Three causes of the collapse of cryptocurrencies and what can happen

Three causes of the collapse of cryptocurrencies and what can happen

Cryptocurrencies, especially Bitcoin, collapsed this Friday one day after the bankruptcy declaration of Silvergate and that it transcended that JP Morgan broke its link with the exchange gemini. They added advances that the United States would increase taxes on cryptocurrency miners and the possibility of a new rate hike by the Federal Reserve.

What happened to Silvergate?

Silvergate declared bankruptcy and hits squarely at the cryptocurrencies. Bitcoin loses almost 2% in the last 24 hours and falls to $21,600, its lowest level in the last month.

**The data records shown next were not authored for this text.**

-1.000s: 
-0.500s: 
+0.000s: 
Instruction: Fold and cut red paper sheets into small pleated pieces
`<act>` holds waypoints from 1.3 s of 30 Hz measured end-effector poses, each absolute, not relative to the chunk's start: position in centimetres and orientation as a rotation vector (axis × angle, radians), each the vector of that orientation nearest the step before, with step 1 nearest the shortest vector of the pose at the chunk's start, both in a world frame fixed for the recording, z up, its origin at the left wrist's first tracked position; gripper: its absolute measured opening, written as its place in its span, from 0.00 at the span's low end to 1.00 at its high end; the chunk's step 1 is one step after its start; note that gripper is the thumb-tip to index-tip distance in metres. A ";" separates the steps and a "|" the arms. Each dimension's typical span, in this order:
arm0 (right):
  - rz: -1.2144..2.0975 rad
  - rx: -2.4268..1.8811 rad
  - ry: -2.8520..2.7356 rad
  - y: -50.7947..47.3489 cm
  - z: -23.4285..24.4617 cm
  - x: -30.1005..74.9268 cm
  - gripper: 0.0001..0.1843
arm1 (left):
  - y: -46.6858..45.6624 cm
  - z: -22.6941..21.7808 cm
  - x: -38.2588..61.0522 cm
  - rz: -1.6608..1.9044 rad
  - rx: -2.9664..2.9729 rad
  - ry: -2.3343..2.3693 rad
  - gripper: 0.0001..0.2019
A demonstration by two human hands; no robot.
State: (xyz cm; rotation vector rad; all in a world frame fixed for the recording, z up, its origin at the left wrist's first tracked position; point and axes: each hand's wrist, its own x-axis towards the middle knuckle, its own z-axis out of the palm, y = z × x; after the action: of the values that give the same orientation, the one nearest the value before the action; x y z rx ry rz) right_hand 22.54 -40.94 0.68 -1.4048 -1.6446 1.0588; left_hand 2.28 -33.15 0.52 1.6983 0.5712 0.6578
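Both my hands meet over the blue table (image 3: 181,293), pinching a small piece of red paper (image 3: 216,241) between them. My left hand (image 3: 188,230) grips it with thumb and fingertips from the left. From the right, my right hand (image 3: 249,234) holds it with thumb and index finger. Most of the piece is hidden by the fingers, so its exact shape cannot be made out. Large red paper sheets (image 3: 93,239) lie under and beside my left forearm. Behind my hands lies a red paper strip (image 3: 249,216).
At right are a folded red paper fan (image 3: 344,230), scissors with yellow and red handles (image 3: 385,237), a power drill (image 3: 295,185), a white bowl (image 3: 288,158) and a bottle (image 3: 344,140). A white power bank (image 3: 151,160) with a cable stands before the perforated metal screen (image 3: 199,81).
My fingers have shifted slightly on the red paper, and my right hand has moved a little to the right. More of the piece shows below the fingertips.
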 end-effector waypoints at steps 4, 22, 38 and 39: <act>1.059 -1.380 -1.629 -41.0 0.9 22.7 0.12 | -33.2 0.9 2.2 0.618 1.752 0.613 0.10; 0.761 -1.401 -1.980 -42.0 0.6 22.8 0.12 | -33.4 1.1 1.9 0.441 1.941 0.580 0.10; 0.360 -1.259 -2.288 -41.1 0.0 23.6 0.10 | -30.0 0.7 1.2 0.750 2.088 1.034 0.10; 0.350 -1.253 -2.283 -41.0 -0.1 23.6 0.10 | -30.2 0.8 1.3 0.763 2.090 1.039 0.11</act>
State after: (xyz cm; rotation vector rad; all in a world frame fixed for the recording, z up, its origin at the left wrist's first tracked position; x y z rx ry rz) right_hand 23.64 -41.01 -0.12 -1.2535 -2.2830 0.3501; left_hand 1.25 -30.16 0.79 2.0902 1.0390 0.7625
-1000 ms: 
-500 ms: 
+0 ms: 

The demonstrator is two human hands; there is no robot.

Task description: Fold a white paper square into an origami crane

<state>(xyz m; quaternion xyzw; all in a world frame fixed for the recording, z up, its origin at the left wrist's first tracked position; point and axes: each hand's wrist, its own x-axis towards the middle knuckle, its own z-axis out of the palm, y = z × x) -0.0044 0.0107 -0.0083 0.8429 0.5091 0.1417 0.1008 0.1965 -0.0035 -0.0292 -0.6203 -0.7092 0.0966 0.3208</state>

For its part, Ethereum resists and the drop is 1%, pushing it below $1,500. Likewise, the market capitalization of cryptos once again fell below a trillion dollars.

Another of the largest partners in the cryptocurrency industry announced its bankruptcy and ended up consolidating the bearish sentiment of recent weeks. Last Friday, Silvergate announced that it would delay the publication of its annual results.

The Fed’s Cryptocurrency Warning

As if that were not enough, cryptocurrencies have had to deal with a tougher-than-expected Federal Reserve (Fed). President Jerome Powell revealed that the terminal rate level will be higher than anticipated due to stronger-than-expected labor market data and inflation falling more slowly than he would like.

“We have not yet made any decision on the March meeting,” Powell assured this Wednesday before the House of Representatives, although he has once again stressed that the Fed does not follow a “pre-established” path.

“The second day of statements by Powell it was as aggressive as the first, with one small exception: He said the data will determine whether the Fed will increase the rate of hikes. But, if Powell’s intent was to cool down the 50bps betting, it didn’t go according to plan”, explained Ipek Ozkardeskaya, a senior analyst at Swissquote Bank. In this sense, the CME FedWatch tool estimates that there is about an 80% chance that the central bank will push interest rates into the 500-525 range basic points. Just a week ago, the probability of a rise of this magnitude occurring was barely more than 30%.

Silicon Valley Bank

Now also the core of the global technology industry was hit by the abrupt fall of the shares of Silicon Valley Bank (SVB): he Thursday they lost 60% its shares and its capitalization was cut by two-thirds.

SVB had to go out and sell part of its portfolio at a low price, incurring losses of 1.8 billion dollars. Venture capital managers such as the fund Founders Fund and other managers They asked the investee companies to withdraw the money from the entity.

Can Bitcoin trade at lows?

“I suspect we could retest the lows reached last year as a result of the rate hike, but also because of the Fed’s current tightening regime, which is draining liquidity from the markets,” said Quinn Thompson, director of markets. of Maple’s capitals in Bolsamanía.

According to this expert, “much of this tightening of monetary policy is being reflected in the prices of the fixed income markets.” “Risk assets have yet to price in the potential for downside contagion, and this could spell trouble for equities and cryptocurrencies”he added.